_Exercise brief_
Your answer should consist of the lines in the listing that hold "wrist".

_Supplied information_
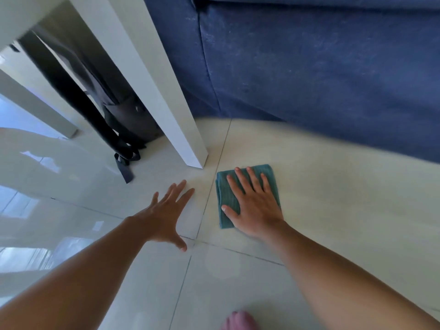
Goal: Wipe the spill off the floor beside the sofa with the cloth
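Your right hand (256,206) lies flat, fingers spread, on the cloth (226,198) near the sofa (321,67). Your left hand (164,217) is spread and holds nothing.

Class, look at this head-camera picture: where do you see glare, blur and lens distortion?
Head view: glare and window reflections on the glossy floor at left; wide-angle bending curves the sofa base and slants the white table leg; the frame's edges look soft; the right hand on the cloth looks sharp.
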### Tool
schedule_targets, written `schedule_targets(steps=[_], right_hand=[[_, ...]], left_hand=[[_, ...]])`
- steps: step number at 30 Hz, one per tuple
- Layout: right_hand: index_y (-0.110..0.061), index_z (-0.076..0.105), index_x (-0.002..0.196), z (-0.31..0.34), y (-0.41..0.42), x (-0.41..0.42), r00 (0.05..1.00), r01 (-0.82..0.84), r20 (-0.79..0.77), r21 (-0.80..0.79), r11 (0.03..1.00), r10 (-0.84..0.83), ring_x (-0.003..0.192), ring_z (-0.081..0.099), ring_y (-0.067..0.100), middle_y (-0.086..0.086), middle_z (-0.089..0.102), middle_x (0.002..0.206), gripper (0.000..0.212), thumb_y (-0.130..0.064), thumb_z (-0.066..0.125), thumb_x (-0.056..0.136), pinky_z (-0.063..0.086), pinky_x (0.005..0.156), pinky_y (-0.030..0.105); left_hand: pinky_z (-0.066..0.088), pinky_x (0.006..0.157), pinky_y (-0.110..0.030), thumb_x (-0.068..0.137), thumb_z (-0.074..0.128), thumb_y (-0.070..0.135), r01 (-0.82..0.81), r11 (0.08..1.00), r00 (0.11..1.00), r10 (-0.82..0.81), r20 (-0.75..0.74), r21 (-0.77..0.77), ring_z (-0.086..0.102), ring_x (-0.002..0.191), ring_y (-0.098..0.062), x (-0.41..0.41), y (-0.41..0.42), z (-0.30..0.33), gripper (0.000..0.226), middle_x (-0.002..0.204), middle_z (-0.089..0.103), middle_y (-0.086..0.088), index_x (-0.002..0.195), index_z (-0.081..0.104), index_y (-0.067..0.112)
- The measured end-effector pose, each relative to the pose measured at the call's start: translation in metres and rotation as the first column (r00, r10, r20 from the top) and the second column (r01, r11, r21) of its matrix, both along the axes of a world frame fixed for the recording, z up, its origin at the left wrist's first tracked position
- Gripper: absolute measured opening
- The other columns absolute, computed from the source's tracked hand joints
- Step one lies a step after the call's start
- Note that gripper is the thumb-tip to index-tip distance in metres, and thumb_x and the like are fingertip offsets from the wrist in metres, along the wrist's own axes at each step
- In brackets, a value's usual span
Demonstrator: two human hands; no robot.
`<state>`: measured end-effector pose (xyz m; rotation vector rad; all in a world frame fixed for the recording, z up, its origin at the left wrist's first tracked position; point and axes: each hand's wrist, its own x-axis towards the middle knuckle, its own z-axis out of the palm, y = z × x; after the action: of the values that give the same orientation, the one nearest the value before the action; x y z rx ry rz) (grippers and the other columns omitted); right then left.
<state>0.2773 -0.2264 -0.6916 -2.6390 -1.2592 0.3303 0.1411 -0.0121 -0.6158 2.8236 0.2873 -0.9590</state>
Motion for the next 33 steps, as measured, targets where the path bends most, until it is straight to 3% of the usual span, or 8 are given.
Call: schedule_targets(steps=[9, 16, 23, 27, 33], right_hand=[[-0.026, 0.01, 0.164, 0.003, -0.007, -0.048, 0.998, -0.035, -0.045, 0.057, 0.998, 0.037, 0.158, -0.012, 0.023, -0.001, 0.0, 0.173, 0.083, -0.069, 0.028, 0.094, -0.006, 0.127, 0.052], [-0.031, 0.011, 0.163, 0.002, -0.056, -0.029, 0.999, -0.009, -0.033, 0.044, 0.999, 0.01, 0.158, -0.009, 0.017, -0.007, 0.002, 0.173, 0.082, -0.071, 0.029, 0.094, -0.002, 0.127, 0.047], [-0.034, 0.011, 0.163, 0.002, -0.159, 0.014, 0.953, 0.302, 0.004, 0.003, 0.953, -0.302, 0.158, -0.004, 0.016, -0.011, 0.002, 0.172, 0.079, -0.072, 0.028, 0.095, 0.0, 0.128, 0.045], [-0.031, 0.018, 0.162, 0.003, -0.241, 0.03, 0.845, 0.533, 0.075, -0.044, 0.845, -0.529, 0.158, 0.009, 0.021, -0.006, 0.012, 0.172, 0.08, -0.071, 0.026, 0.094, 0.007, 0.128, 0.047], [-0.027, 0.014, 0.163, 0.003, -0.303, 0.054, 0.652, 0.758, 0.102, -0.088, 0.646, -0.751, 0.157, 0.007, 0.026, -0.002, 0.012, 0.172, 0.085, -0.072, 0.017, 0.091, 0.007, 0.127, 0.05]], left_hand=[[-0.007, 0.12, -0.054, 0.06, 0.075, 0.074, 0.061, 0.998, 0.998, -0.061, 0.003, -0.001, -0.023, 0.148, -0.025, 0.016, -0.008, -0.003, 0.141, 0.161, -0.029, -0.002, 0.154, -0.019, 0.026], [-0.007, 0.12, -0.051, 0.067, 0.068, 0.076, 0.129, 0.991, 0.992, -0.129, 0.017, -0.031, -0.02, 0.149, -0.022, 0.046, -0.027, -0.006, 0.131, 0.162, -0.027, -0.001, 0.155, -0.015, 0.027], [0.004, 0.123, -0.045, 0.078, 0.052, 0.079, 0.276, 0.961, 0.955, -0.27, 0.124, -0.025, -0.014, 0.151, -0.015, 0.097, -0.055, -0.016, 0.112, 0.164, -0.021, 0.003, 0.157, -0.008, 0.024], [0.004, 0.123, -0.046, 0.081, 0.051, 0.076, 0.357, 0.934, 0.922, -0.348, 0.171, -0.025, -0.013, 0.151, -0.015, 0.141, -0.092, -0.021, 0.108, 0.163, -0.021, 0.007, 0.157, -0.006, 0.025], [0.002, 0.123, -0.046, 0.084, 0.047, 0.075, 0.409, 0.912, 0.9, -0.397, 0.18, -0.034, -0.016, 0.15, -0.016, 0.159, -0.114, -0.03, 0.103, 0.163, -0.024, 0.006, 0.156, -0.008, 0.026]])
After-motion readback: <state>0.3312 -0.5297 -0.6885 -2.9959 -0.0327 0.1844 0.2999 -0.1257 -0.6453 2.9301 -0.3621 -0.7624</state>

_Finished exercise_
- The measured end-effector pose, each relative to the pose measured at the call's start: translation in metres and rotation as the first column (r00, r10, r20 from the top) and the second column (r01, r11, r21) of its matrix, both along the axes of a world frame fixed for the recording, z up, its origin at the left wrist's first tracked position
- Note that gripper is the thumb-tip to index-tip distance in metres, and thumb_x and the like are fingertip offsets from the wrist in metres, along the wrist's own axes at each step
`<state>`: measured end-effector pose (xyz m; rotation vector rad; all in a world frame fixed for the recording, z up, its origin at the left wrist's first tracked position; point and axes: each hand's wrist, its own x-axis towards the middle knuckle, its own z-axis out of the palm, y = z × x; after the action: of the values that give the same orientation, the one nearest the value before the action; x y z rx ry rz) (grippers and the other columns omitted); right then left.

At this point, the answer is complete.